**WORK TASK:** Report each line below that carries the word "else".

**PROVIDED INFORMATION:**

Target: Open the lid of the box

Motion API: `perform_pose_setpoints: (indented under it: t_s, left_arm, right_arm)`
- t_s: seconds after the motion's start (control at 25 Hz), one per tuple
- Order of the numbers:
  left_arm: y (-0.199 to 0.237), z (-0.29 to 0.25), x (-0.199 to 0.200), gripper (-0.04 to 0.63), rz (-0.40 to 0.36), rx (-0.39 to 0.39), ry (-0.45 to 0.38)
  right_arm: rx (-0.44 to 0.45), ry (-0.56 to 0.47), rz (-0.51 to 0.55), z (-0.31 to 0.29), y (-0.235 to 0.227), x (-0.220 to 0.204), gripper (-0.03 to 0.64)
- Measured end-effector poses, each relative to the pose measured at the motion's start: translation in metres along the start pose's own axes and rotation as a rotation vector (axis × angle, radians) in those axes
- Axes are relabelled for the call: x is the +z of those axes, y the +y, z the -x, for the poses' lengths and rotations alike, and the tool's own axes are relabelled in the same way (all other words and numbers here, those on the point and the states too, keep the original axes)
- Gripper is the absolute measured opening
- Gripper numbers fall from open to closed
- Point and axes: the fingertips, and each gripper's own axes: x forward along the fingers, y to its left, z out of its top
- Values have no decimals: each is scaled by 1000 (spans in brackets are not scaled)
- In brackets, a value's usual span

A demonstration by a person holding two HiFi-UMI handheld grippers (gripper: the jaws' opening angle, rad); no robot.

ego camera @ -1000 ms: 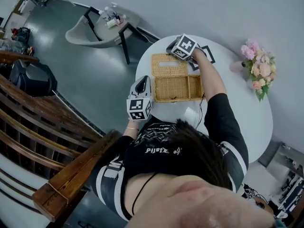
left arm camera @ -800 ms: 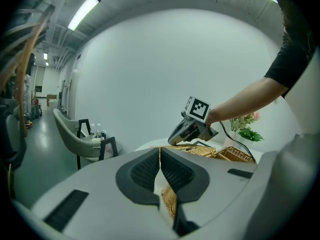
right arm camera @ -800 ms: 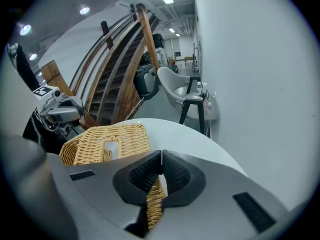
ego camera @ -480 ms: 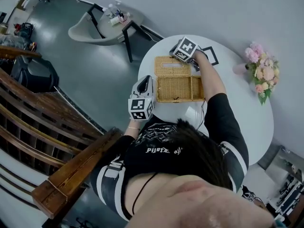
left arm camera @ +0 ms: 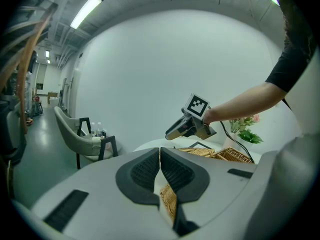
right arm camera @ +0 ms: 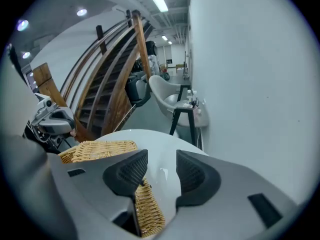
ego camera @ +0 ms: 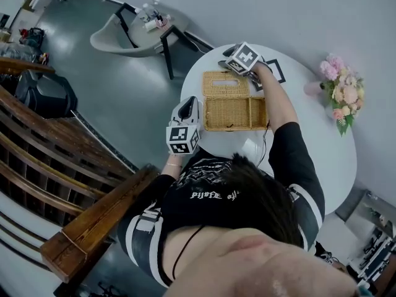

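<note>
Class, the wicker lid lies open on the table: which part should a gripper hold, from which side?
Probably the free rim of the lid, farthest from the box. It lies flat, meeting the box along its near edge, so only that rim offers a lip. Come from the far side, beside the right gripper, whose empty jaws are opening.

Indoor lounge or lobby area of a larger commercial-type building.

A broad brown wooden staircase with slatted railing (ego camera: 74, 166) occupies the left of the head view, standing on a smooth grey floor (ego camera: 117, 85). At upper left are a pale grey shell-shaped chair (ego camera: 117, 39) and a small dark-legged side table carrying bottles (ego camera: 154, 25). A white rounded table (ego camera: 328, 147) stands against a plain white wall (ego camera: 309, 11), with a bunch of pink flowers (ego camera: 340, 91) at its right edge. The left gripper view shows a long ceiling strip light (left arm camera: 90, 10) at upper left and an open corridor beyond.
</note>
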Motion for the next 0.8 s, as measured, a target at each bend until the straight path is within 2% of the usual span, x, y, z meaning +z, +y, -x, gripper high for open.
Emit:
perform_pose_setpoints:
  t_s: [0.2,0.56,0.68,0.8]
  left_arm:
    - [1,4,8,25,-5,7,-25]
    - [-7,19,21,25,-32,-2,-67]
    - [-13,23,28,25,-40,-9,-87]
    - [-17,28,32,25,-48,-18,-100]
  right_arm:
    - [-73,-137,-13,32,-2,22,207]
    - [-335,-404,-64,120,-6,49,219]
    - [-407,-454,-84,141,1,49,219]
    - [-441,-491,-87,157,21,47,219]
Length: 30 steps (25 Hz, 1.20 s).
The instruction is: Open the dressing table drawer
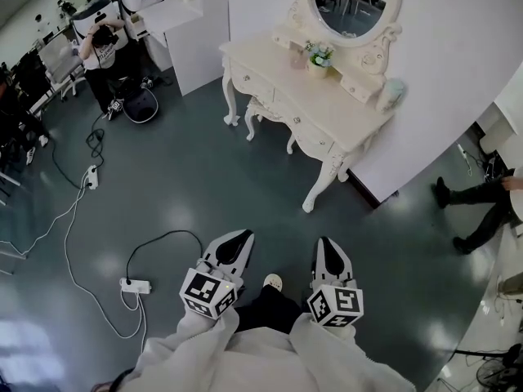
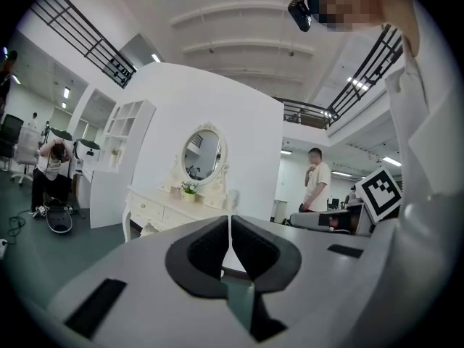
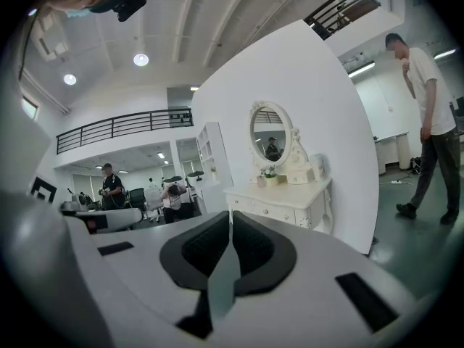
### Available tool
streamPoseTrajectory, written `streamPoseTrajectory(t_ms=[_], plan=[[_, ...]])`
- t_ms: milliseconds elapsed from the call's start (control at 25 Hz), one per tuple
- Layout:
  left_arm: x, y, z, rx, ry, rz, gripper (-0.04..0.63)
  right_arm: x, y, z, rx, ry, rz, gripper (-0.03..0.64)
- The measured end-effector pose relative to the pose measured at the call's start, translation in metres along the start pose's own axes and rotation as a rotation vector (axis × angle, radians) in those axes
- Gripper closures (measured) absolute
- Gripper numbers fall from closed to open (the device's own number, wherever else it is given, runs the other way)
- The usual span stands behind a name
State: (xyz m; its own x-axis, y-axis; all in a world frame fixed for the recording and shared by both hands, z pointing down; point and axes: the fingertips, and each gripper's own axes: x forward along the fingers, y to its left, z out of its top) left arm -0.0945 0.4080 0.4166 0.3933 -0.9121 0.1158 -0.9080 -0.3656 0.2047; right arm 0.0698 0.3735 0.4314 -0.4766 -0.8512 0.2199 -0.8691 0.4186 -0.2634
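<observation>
Left gripper (image 2: 230, 223): smooth grey tapered shell

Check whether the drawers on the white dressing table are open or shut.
Shut. In the head view the drawer fronts sit flush along the front of the dressing table; none is pulled out.

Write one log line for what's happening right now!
left gripper: shut, empty | right gripper: shut, empty | dressing table: ahead, not yet reached | drawers: closed
</observation>
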Motion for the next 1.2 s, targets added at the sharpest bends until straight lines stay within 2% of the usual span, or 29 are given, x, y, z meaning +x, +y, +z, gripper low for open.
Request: streamPoseTrajectory(t_ms=[280,520,920,1200], plan=[[0.053,0.008,0.006,0.021,-0.011,-0.006,0.569,0.039,-0.031,0.016,-0.008,-0.011,0.012,0.577],[0.082,0.022,0.007,0.025,-0.010,0.026,0.569,0.061,-0.050,0.024,-0.015,-0.012,0.025,0.577],[0.112,0.022,0.005,0.074,-0.007,0.041,0.569,0.068,-0.065,0.034,-0.015,-0.049,0.084,0.577],[0.110,0.011,-0.011,0.051,0.018,0.049,0.569,0.063,-0.062,0.025,0.014,-0.039,0.099,0.577]])
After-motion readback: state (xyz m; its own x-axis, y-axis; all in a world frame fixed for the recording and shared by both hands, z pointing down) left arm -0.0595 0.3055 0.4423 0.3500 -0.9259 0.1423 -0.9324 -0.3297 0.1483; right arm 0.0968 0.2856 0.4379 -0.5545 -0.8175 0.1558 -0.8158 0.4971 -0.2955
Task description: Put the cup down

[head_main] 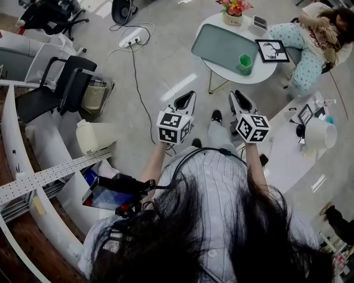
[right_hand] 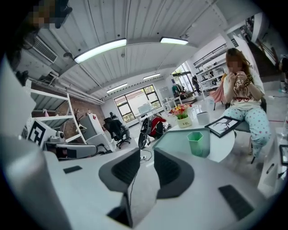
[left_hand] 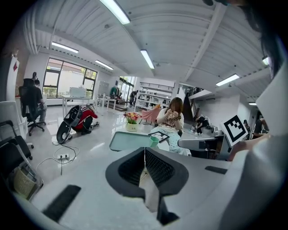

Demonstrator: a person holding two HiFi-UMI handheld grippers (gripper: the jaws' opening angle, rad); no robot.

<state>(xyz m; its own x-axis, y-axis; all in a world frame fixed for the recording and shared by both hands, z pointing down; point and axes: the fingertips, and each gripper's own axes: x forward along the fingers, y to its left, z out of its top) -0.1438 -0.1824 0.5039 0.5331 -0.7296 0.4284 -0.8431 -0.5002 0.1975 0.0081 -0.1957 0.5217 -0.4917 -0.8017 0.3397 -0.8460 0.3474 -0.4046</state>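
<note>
A green cup (head_main: 245,61) stands upright at the near edge of a teal tray (head_main: 221,47) on a round white table (head_main: 260,77), well ahead of both grippers. The cup (right_hand: 195,143) shows right of the jaws in the right gripper view, and small and far (left_hand: 154,141) in the left gripper view. My left gripper (head_main: 188,98) (left_hand: 145,152) is held in the air over the floor, its jaws meeting, empty. Beside it, my right gripper (head_main: 239,98) (right_hand: 147,157) has a narrow gap between its jaws with nothing in it.
On the table are a framed deer picture (head_main: 271,50) and a flower pot (head_main: 234,11). A person (head_main: 310,44) sits behind the table. A black chair (head_main: 61,88) and a cable with a power strip (head_main: 131,38) are on the left, and a white counter (head_main: 287,143) is on the right.
</note>
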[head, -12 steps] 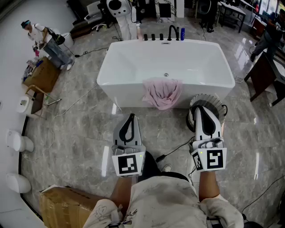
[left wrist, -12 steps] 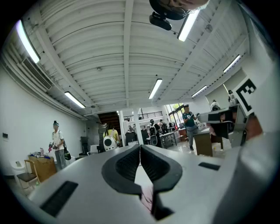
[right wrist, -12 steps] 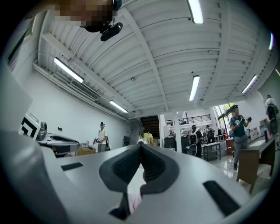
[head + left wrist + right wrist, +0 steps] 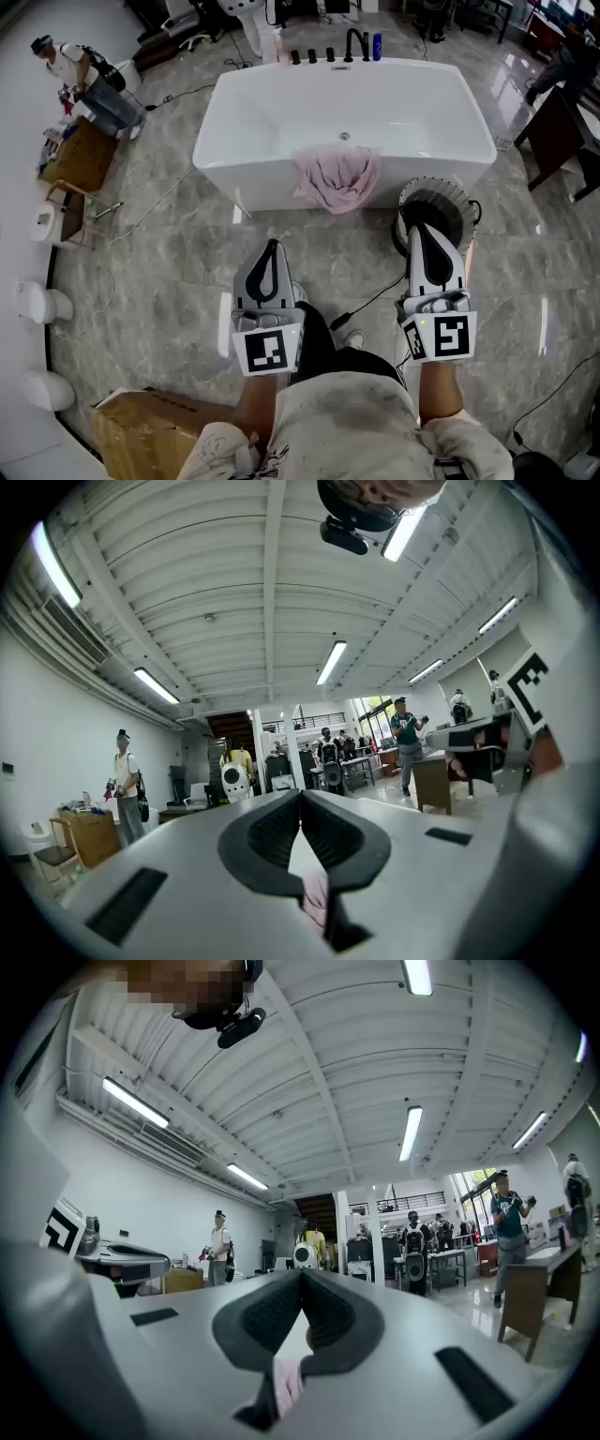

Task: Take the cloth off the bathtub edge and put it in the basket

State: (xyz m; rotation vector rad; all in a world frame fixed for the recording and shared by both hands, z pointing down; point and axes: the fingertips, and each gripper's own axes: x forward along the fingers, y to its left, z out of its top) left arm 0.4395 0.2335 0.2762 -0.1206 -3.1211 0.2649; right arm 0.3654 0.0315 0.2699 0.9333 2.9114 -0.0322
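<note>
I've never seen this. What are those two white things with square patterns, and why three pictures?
No robot here: a person holds two hand tools, each with two jaws. The left gripper and right gripper are both shut and empty. One picture is taken from the person's head, looking down; the others from each gripper, looking along its jaws. Ahead, a pink cloth hangs over the bathtub edge; the basket stands on the floor beside it.

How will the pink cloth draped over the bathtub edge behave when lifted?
Likely floppy and light: the pink cloth hangs in thin, soft folds over the bathtub rim, so it should sag from one pinch point. It may slide off the glossy rim easily.
</note>
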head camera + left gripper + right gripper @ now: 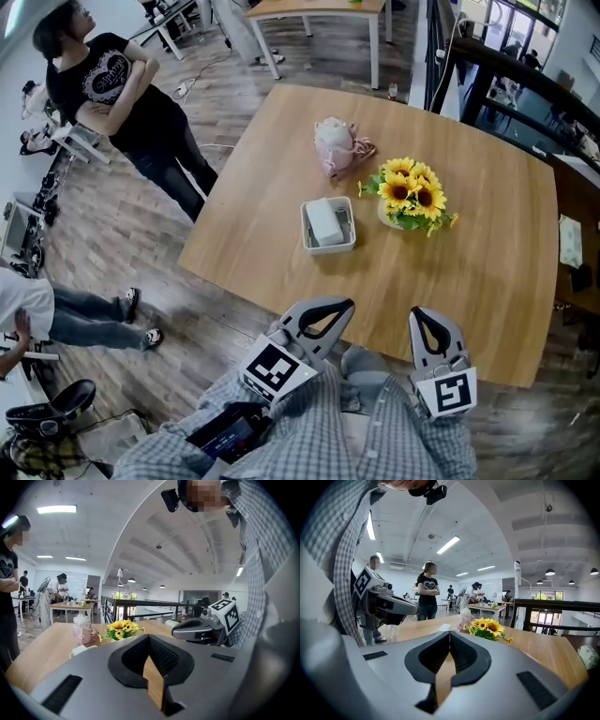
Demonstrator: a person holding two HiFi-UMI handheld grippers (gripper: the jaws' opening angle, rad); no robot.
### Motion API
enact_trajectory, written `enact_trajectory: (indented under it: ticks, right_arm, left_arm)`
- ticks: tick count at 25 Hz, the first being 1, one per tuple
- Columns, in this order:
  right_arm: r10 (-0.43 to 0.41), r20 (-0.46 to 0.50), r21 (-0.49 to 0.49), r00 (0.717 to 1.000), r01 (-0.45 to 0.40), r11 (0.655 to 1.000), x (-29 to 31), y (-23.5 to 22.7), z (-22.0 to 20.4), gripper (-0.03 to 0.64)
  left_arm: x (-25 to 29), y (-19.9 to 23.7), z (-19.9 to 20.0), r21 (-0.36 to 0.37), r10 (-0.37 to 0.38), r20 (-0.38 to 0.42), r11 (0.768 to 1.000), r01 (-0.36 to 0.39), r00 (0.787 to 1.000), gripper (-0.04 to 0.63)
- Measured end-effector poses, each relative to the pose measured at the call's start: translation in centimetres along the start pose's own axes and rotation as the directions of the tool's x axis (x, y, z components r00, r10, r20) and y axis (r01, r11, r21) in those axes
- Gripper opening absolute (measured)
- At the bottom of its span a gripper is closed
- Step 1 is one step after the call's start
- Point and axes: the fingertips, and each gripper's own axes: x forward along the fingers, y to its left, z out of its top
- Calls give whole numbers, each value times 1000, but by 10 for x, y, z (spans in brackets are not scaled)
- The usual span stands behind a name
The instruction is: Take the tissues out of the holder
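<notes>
Evidently pre-approach: left hand-held gripper (330,314) and right hand-held gripper (429,321), jaws together and empty, hang nearer than the tissue holder (328,226).

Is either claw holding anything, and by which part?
Nothing is held: left claw and right claw are both shut, empty, short of the tissue holder.

Head view steeply down over table (469,244); gripper views low, near-level, both sharing sunflowers (487,627), perhaps holder (443,628)

Open office, wood furniture
A wooden table (469,234) is set on grey plank flooring (141,244); a black railing (140,603) is seen behind it, and ceiling strip lights (56,509) are lit.
</notes>
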Motion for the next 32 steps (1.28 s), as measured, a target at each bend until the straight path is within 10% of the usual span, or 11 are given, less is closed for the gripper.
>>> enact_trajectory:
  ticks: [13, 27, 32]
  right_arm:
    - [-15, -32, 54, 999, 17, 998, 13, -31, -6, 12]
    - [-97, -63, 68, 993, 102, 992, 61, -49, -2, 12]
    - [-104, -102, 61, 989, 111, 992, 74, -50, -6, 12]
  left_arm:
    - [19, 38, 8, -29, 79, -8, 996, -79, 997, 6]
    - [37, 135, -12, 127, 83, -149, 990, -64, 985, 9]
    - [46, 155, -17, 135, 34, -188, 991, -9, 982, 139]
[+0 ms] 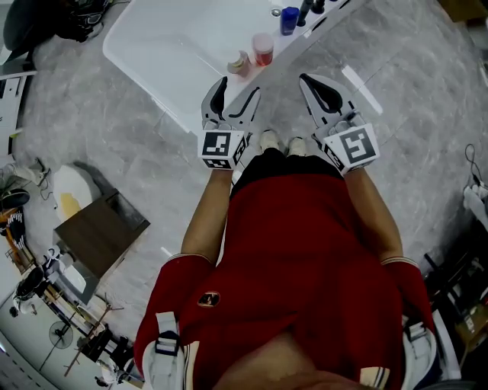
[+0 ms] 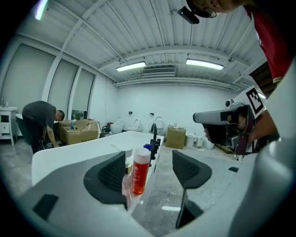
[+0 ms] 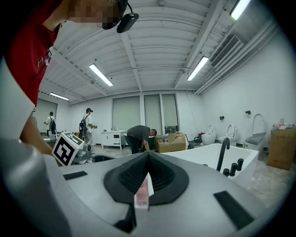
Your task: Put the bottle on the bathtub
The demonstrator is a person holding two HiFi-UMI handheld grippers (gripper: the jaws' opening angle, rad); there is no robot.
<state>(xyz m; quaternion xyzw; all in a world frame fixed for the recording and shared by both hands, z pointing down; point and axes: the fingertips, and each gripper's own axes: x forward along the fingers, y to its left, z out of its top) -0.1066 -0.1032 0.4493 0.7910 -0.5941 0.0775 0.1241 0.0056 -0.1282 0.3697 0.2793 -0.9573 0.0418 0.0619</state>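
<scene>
Head view: bottle (image 1: 263, 50) upright on bathtub (image 1: 164, 42) rim. Looks done; only withdrawal left. Left tongs (image 1: 239, 88) apart, empty, near bottle; right tongs (image 1: 311, 82) together, maybe pinching thin pink packet (image 3: 143, 192).

Bathtub (image 1: 145, 53): quantity one. Standing on the bathtub rim: three containers, namely one red bottle (image 1: 263, 49), one blue container (image 1: 289, 19) and one small cream jar (image 1: 239, 63). On the same rim: one black faucet (image 2: 153, 132). Just short of the bathtub: two claws, left claw (image 1: 240, 85) and right claw (image 1: 309, 80).
</scene>
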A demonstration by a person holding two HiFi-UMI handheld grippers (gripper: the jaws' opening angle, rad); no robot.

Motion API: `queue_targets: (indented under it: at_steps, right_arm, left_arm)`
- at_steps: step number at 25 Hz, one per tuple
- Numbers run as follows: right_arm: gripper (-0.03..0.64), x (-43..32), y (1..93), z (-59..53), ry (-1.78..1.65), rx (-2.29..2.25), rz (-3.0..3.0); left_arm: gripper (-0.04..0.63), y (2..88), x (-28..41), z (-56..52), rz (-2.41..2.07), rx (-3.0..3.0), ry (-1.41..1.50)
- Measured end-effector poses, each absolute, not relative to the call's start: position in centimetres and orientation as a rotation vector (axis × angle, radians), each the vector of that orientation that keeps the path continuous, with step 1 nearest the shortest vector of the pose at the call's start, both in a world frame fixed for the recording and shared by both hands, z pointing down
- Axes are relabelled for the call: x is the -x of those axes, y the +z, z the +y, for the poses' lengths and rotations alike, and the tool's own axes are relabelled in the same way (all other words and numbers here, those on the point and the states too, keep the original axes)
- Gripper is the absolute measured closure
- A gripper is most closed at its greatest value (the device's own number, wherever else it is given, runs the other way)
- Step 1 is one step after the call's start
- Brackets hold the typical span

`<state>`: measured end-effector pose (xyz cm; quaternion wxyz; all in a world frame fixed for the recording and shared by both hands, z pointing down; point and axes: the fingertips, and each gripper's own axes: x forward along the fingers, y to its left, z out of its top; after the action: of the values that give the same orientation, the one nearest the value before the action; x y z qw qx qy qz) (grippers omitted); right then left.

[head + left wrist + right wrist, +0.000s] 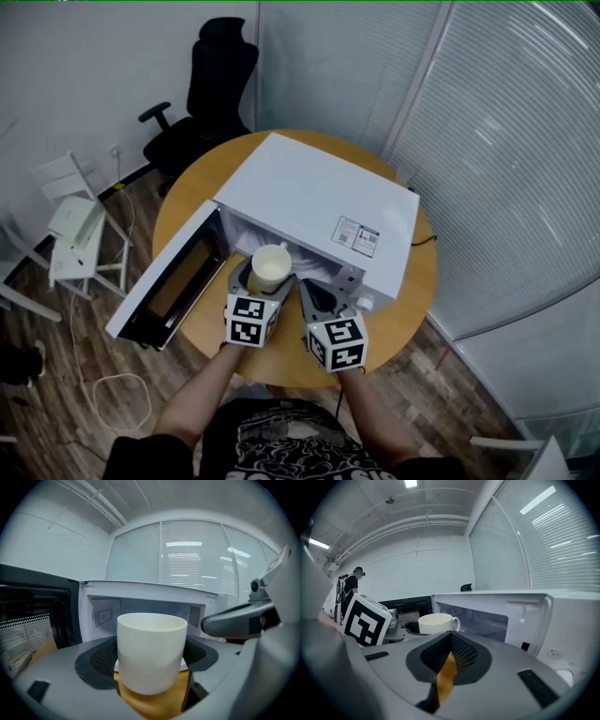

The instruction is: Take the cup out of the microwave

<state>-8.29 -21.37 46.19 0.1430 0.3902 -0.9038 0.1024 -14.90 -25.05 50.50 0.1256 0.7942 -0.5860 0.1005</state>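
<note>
A cream cup [271, 266] hangs just in front of the open cavity of the white microwave [319, 202], over the round wooden table [412, 309]. My left gripper [267, 278] is shut on the cup [151, 651], with its dark pads pressing both sides. The cup's handle points towards the cavity in the right gripper view, where the cup [436, 623] shows at the left. My right gripper [319, 292] is beside it to the right, shut with nothing held [449, 663]. The microwave door [173, 281] swings wide open to the left.
A black office chair [202, 103] stands behind the table and a white folding chair [75, 225] at the left. Glass walls with blinds [506, 141] run along the right. A white cable [117, 394] lies on the floor. A person [351, 585] stands far off.
</note>
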Motion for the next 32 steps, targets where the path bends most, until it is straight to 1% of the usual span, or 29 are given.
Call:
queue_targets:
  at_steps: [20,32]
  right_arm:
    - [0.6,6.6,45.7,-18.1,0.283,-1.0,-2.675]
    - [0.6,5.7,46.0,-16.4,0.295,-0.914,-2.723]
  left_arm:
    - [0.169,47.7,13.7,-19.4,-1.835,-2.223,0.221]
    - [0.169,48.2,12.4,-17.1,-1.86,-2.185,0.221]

**WRITTEN SOLUTION:**
- Gripper numbers fall from closed to open (the device's own number, wherever else it is given, runs the other way)
- A gripper is most closed at its greatest value (the device's own number, wherever else it is given, runs the other way)

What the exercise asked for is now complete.